Q: I am only travelling to a malarious area for two days throughout my entire trip, is it worth taking antimalarial medication for such a short duration?
A: Yes, as it only takes one bite from an infected mosquito to contract malaria. Take your travel itinerary to a health care professional six to eight weeks before you travel and explain where you will be travelling to and how long you will be staying. You will be advised whether you need to take antimalarial medication and how long you should take them for. It is important to follow the advice you are given to ensure you are protected against malaria during and after your travels.

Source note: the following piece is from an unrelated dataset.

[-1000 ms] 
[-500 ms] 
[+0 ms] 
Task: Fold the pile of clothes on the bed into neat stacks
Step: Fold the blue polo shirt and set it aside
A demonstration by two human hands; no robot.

Q: I have been given antimalarial medication which I’ve been told I have to keep taking after I get back from my trip. Is this right?
A: All antimalarial medication needs to be taken before, during and after your travels. Taking it everyday and completing the full course is very important. This is because the malaria parasite can sit in the liver long after you’ve left the malarious area. It needs to be eradicated by fully completing the course of medication. Failure to do so could be fatal.
Q: I’ve heard that if I eat garlic this will stop me from being bitten by a mosquito and help prevent malaria. Is this true?
A: There are a lot of myths and inaccurate information about protecting yourself from malaria. There is no scientific evidence that eating garlic, Marmite® (or any other savoury yeast extract), or taking vitamin B will protect you from malaria. There is also no scientific evidence that homeopathic or herbal medications are effective against malaria. Seek advice on how to avoid getting bitten and on antimalarial medication from a healthcare professional before you travel.
Q: My friend is from Africa and he is going home to visit his family for three weeks. He says he doesn’t need to take any protection as he was born there and is immune to malaria. Is this true?
A: If the endemic population are fortunate enough not to contract malaria in childhood they may develop a natural immunity to the disease. However, if they leave a malarious area for six months or longer that immunity fades. If your friend is returning home then he is potentially at risk of contracting the disease. He is best to take pre-travel advice from a healthcare professional and not to assume he is safe, as it only takes one bite from an infected mosquito to catch malaria.
Q: Where can I get advice about malaria?
A: You should book an appointment with your healthcare professional six to eight weeks before your travels. Many local surgeries operate dedicated travel health clinics managed by a specialist travel nurse. It’s worth telephoning your surgery to find out if they offer this clinic and on what day of the week you will be able to visit the clinic. Pharmacists will be able to offer you some travel health advice, but they will not be in a position to offer you the full range of anti malarial medications as you may need a prescription for these. The other option is a private travel clinic, which can be found in your local directory.
Q: What happens if I do contract malaria?
A: Malaria though potentially fatal, is treatable if diagnosed quickly. If while travelling or within one year of travelling, you develop ‘flu-like symptoms (such as fever, chills, pain, weakness, muscle aches, vomiting, cough, diarrhoea or abdominal pain) you must urgently seek medical attention and tell your doctor that you have been travelling in a malarious area.